The problem
Would you print only the lines running from the one with "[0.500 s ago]" to the final line of the data below, word for word and without pictures?

━━━━━━━━

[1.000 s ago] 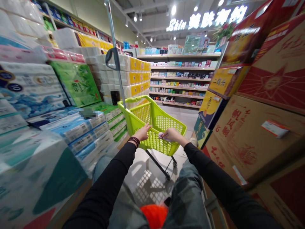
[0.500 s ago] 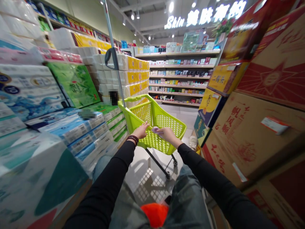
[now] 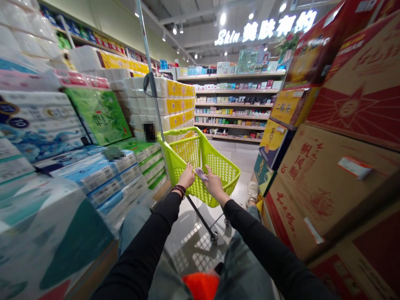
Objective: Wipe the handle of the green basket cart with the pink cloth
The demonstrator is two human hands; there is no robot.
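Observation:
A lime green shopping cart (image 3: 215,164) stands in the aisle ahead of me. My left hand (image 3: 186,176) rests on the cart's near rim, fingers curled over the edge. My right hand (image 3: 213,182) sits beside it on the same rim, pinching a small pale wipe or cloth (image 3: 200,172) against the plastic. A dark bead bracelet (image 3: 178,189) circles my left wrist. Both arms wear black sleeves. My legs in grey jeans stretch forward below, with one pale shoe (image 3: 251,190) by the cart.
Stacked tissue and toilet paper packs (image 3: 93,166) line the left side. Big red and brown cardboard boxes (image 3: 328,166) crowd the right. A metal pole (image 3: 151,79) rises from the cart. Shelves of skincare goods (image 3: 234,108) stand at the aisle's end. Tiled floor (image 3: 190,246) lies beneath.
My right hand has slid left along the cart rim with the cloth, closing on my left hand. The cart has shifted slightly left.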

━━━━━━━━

The completed task
[0.500 s ago] 
[now] 
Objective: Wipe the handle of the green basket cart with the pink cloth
The demonstrator is two human hands; there is no robot.
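Observation:
A lime green shopping cart (image 3: 215,164) stands in the aisle ahead of me. My left hand (image 3: 186,176) rests on the cart's near rim, fingers curled over the edge. My right hand (image 3: 213,182) sits beside it on the same rim, pinching a small pale wipe or cloth (image 3: 200,172) against the plastic. A dark bead bracelet (image 3: 178,189) circles my left wrist. Both arms wear black sleeves. My legs in grey jeans stretch forward below, with one pale shoe (image 3: 251,190) by the cart.
Stacked tissue and toilet paper packs (image 3: 93,166) line the left side. Big red and brown cardboard boxes (image 3: 328,166) crowd the right. A metal pole (image 3: 151,79) rises from the cart. Shelves of skincare goods (image 3: 234,108) stand at the aisle's end. Tiled floor (image 3: 190,246) lies beneath.
My right hand has slid left along the cart rim with the cloth, closing on my left hand. The cart has shifted slightly left.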

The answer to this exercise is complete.